▸ **Exercise instructions**:
Determine the number of lines in the listing that contain "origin". Write only that number.

▸ **Dataset section**:
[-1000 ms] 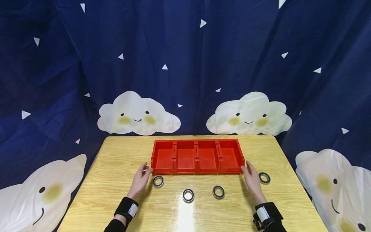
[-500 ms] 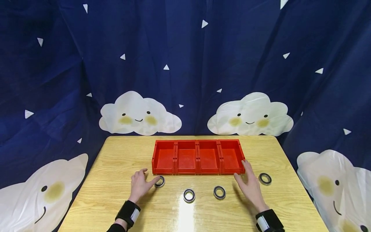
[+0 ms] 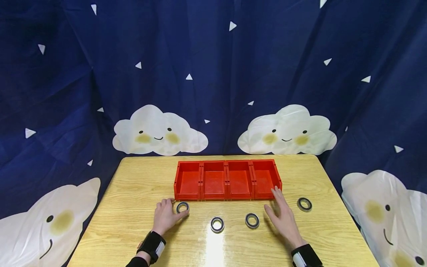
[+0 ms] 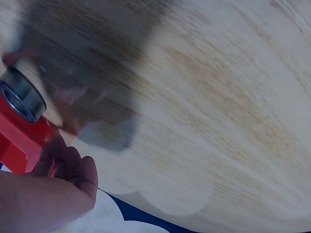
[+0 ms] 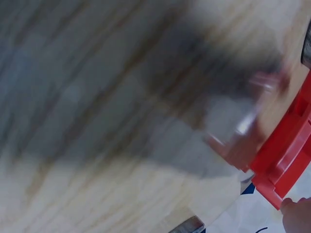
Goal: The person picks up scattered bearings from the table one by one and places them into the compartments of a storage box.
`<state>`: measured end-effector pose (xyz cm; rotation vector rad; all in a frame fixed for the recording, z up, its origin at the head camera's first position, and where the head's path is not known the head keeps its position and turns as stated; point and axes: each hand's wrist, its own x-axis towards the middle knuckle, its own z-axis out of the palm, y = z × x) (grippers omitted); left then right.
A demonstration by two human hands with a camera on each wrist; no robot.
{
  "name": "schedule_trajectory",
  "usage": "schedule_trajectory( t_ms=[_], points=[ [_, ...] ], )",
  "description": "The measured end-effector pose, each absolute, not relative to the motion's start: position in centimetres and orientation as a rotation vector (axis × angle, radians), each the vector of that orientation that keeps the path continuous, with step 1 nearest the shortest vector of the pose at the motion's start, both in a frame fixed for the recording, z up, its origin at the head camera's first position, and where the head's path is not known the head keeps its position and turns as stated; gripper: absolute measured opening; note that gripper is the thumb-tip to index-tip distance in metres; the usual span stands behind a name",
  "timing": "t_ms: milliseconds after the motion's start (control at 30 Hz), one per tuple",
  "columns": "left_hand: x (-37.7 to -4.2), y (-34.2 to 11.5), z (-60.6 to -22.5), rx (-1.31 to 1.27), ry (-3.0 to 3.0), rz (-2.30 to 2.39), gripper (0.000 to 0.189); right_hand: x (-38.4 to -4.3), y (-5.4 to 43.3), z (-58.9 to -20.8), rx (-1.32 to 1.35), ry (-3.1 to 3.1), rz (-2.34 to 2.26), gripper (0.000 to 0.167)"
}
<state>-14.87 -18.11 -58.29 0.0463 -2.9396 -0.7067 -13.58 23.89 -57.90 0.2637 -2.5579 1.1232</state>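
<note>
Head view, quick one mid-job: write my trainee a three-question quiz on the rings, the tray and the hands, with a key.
1. How many rings lie on the wooden table?
2. True or false: every ring lies outside the red tray.
3. Which hand partly covers the leftmost ring in the head view? A, the right hand; B, the left hand; C, neither.

Key: 1, four; 2, true; 3, B.
</note>
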Motion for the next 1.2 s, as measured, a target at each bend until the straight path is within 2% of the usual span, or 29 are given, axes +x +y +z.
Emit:
schedule_trajectory(
  t_ms=[433, 1200],
  points=[
    [-14.8, -17.9, -58.9, 0.011, -2.929, -0.685, 0.056, -13.2, 23.2, -58.6, 0.344, -2.501, 1.180, 0.065],
    [-14.7, -17.2, -58.6, -0.102, -2.918, -0.546, 0.054, -12.6, 22.8, -59.1, 0.372, -2.507, 1.159, 0.065]
  ],
)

▸ **Response area**:
2